* Required action:
Your reply should be one number: how many lines of the material contain the word "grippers".
##### Provided records
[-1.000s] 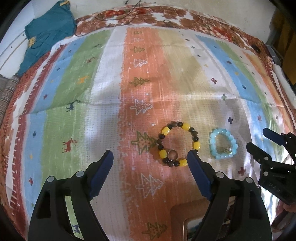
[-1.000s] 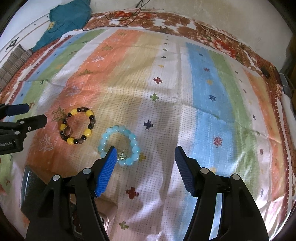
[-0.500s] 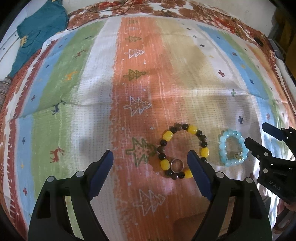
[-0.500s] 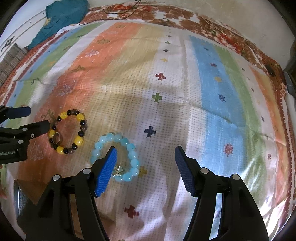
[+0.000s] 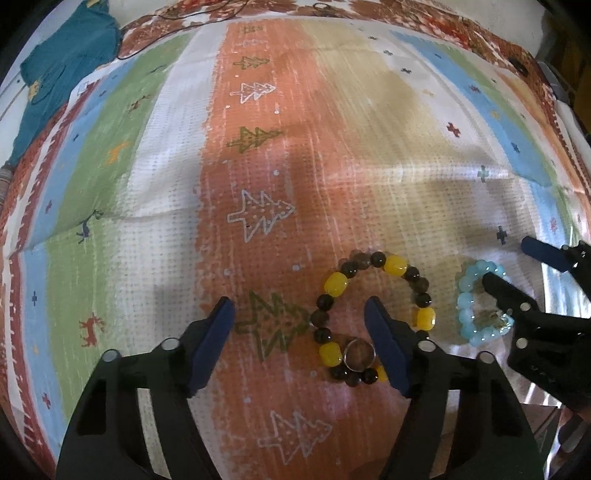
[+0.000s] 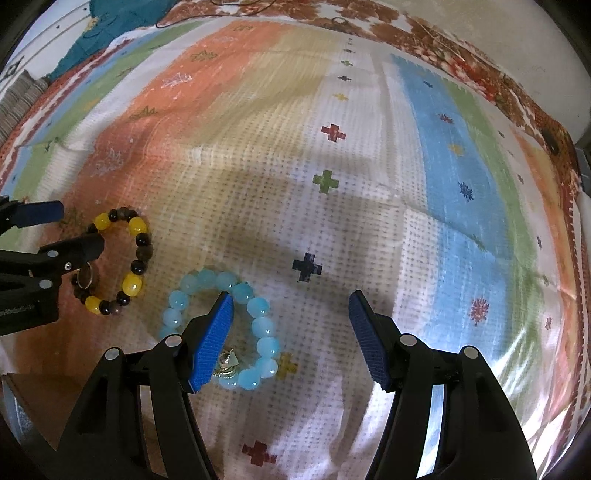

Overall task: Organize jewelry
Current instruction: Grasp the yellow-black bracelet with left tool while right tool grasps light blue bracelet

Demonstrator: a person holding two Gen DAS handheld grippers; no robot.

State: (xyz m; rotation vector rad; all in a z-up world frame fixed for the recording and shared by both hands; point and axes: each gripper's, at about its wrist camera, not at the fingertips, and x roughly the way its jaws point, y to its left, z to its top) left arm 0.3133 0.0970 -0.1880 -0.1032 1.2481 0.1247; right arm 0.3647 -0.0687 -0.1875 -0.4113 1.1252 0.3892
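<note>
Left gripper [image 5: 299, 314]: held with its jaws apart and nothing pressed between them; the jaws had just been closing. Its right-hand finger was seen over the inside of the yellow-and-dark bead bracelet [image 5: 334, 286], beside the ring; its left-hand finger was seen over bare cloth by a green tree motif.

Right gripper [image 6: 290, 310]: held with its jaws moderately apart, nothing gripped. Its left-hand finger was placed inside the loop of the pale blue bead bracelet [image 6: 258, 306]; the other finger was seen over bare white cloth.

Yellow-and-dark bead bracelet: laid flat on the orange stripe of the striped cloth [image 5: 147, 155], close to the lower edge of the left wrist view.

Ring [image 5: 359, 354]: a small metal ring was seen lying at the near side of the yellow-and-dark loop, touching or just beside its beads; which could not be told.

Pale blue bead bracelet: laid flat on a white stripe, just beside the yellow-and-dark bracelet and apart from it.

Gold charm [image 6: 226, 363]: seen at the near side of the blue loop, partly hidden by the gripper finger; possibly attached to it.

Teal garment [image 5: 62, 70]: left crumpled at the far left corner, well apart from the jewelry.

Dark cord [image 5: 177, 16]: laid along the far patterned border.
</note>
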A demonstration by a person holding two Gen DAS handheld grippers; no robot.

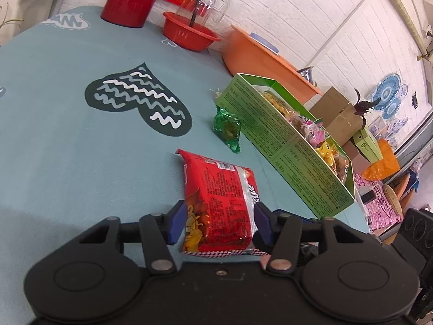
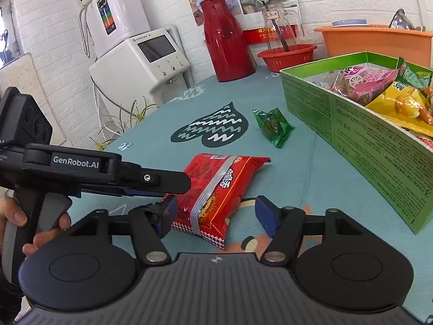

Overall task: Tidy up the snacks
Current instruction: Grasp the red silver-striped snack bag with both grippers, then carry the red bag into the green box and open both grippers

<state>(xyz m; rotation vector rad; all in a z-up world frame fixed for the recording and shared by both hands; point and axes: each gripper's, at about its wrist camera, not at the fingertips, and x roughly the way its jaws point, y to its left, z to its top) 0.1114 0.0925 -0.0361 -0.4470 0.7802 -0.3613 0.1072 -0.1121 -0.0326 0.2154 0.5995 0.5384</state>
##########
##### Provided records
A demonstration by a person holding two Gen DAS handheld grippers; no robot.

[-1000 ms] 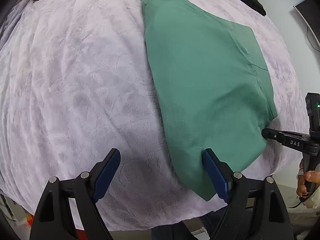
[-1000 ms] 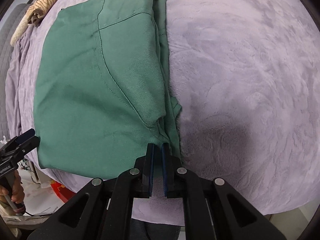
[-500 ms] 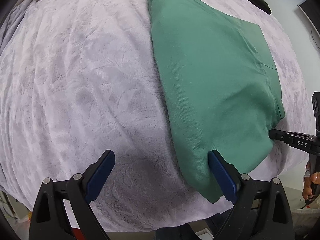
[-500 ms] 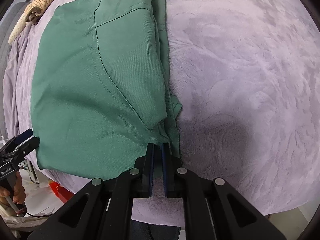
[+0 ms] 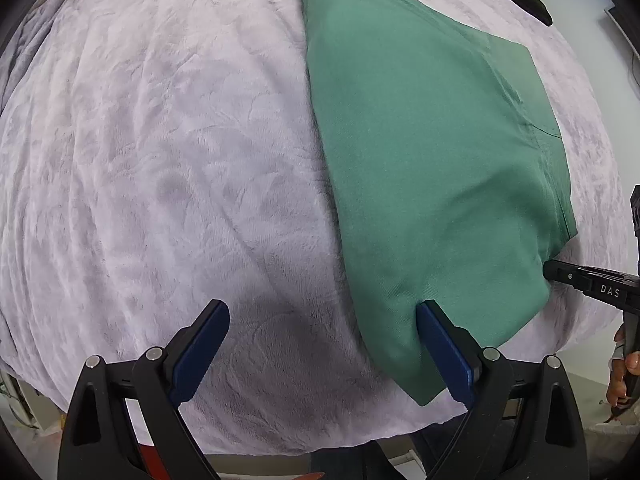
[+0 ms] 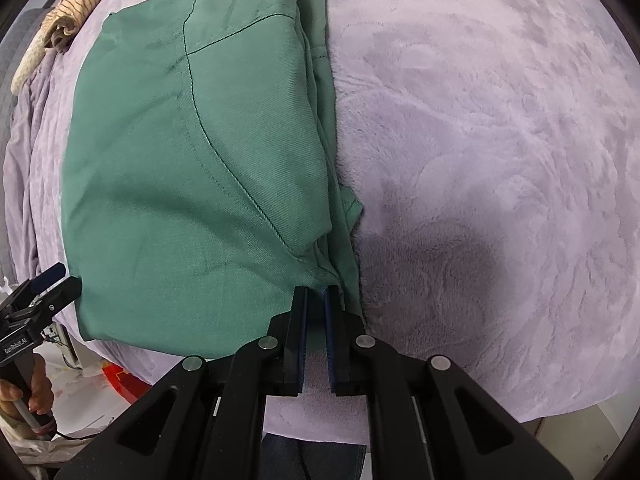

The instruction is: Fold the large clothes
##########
* Answer below:
4